Recent history offers clear examples of how this cohesion is activated in the face of external threats. During the war with Iraq, the invasion of predominantly Arab regions did not produce the separatist uprising Baghdad anticipated. Instead, the aggression reinforced a sense of shared fate that transcended internal differences. Decades later, episodes of military escalation with Israel have revealed a similar pattern. Attacks affecting culturally emblematic cities in the north-west did not generate internal fractures, but rather expressions of national solidarity.

These responses cannot be explained solely by state action. They reflect a shared historical memory shaped by external interventions, attempted dispossession, and experiences of collective resistance. The perception of siege, far from being an empty propagandistic construct, draws on concrete episodes that have left a mark across generations. This historical consciousness functions as a cohesive element that largely neutralizes attempts at induced fragmentation.

Acknowledging the robustness of Iran’s national framework does not mean denying the existence of internal challenges that require sustained attention. In several provinces, including those with greater cultural and linguistic diversity, imbalances persist in development, resource management, and administrative coordination. Debates over water access, infrastructure investment, or institutional efficiency reflect legitimate public policy concerns and demands for improvement within the existing state framework.

It is essential to distinguish between these claims, which seek more equitable and effective integration, and the notion of political projects aimed at territorial fragmentation, which lack broad social support and do not represent dominant aspirations. In practice, most of these dynamics are embedded in a shared sense of national belonging and in expectations of gradual internal policy evolution, not in the rejection of the Iranian state itself.

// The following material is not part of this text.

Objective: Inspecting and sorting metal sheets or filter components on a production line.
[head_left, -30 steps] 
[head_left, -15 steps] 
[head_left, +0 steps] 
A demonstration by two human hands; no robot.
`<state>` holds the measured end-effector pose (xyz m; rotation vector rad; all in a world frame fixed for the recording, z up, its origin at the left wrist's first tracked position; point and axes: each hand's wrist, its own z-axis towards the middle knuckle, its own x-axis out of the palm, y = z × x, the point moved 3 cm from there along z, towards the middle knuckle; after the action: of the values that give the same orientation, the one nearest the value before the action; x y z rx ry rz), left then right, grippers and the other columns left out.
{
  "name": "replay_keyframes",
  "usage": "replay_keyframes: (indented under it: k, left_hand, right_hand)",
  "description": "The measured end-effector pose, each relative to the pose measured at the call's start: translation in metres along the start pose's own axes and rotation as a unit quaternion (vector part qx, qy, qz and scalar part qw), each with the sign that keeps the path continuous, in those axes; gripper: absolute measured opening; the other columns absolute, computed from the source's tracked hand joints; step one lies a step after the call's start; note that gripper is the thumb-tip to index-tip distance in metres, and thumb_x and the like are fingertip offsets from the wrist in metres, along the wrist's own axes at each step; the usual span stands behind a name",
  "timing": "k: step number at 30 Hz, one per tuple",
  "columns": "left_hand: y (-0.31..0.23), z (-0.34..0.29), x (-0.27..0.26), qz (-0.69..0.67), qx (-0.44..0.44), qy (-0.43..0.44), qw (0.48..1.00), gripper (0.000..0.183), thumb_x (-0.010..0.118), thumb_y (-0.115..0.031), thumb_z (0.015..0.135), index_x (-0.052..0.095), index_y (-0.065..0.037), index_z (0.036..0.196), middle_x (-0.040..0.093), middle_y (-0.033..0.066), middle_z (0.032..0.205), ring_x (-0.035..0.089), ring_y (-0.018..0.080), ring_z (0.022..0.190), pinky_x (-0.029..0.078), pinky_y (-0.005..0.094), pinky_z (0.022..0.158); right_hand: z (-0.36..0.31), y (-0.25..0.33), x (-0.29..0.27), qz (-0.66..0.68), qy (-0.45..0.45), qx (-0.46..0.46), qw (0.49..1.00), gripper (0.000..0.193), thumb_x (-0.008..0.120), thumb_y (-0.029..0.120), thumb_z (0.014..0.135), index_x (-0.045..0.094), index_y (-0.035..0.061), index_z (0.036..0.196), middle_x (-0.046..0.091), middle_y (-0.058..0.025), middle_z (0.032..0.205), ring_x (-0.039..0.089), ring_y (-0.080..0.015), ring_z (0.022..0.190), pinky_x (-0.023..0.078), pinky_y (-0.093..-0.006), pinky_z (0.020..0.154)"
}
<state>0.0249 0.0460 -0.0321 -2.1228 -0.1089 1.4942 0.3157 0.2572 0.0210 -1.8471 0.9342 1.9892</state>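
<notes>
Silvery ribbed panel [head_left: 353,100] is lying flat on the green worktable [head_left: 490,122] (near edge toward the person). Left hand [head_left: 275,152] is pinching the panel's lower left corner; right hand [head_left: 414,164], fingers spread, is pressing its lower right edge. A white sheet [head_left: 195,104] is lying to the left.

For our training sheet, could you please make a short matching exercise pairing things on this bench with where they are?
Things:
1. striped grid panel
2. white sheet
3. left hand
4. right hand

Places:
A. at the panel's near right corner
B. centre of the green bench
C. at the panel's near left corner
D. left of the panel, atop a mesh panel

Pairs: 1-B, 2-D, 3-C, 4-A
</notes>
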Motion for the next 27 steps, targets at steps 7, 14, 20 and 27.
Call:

The risks of turning fantasy into policy

The tendency to interpret every protest as a prelude to secession reveals a profound misunderstanding of Iranian politics. It also betrays a colonial gaze that assumes non-Persian identities are, by definition, oppressed and waiting to be liberated from outside. Such a premise ignores the local forms of negotiation, belonging, and resistance that structure Iran’s political life.

Moreover, balkanization as a strategy entails risks that its proponents rarely acknowledge. The fragmentation of Iran would not produce a more stable regional order, but a landscape of overlapping conflicts, resource disputes, and power vacuums readily exploitable by extremist actors. Experience elsewhere suggests that state disintegration tends to unleash dynamics beyond the control of those who initiate it.

Even regional actors that compete with Tehran have reason to view such a scenario with caution. A fractured Iran would export instability across all its borders, unsettling fragile balances in the Caucasus, Central Asia, and the Persian Gulf. Major powers with economic and security interests in the region would likewise see their long-term calculations undermined.

Ultimately, the balkanization of Iran is not a realistic policy but a strategic fantasy that confuses desire with possibility. The country’s challenges are real and profound, and they require complex internal transformations that can only emerge from endogenous political processes. Reducing Iran to an ethnic puzzle ready to be dismantled from outside is not only analytically shallow, but potentially disastrous.

History suggests that Iranian cohesion, far from being fragile, has demonstrated a remarkable capacity for adaptation and resilience. It has survived invasions, revolutions, and prolonged wars. There is little reason to believe it will not also survive the latest attempts to imagine its disappearance from afar.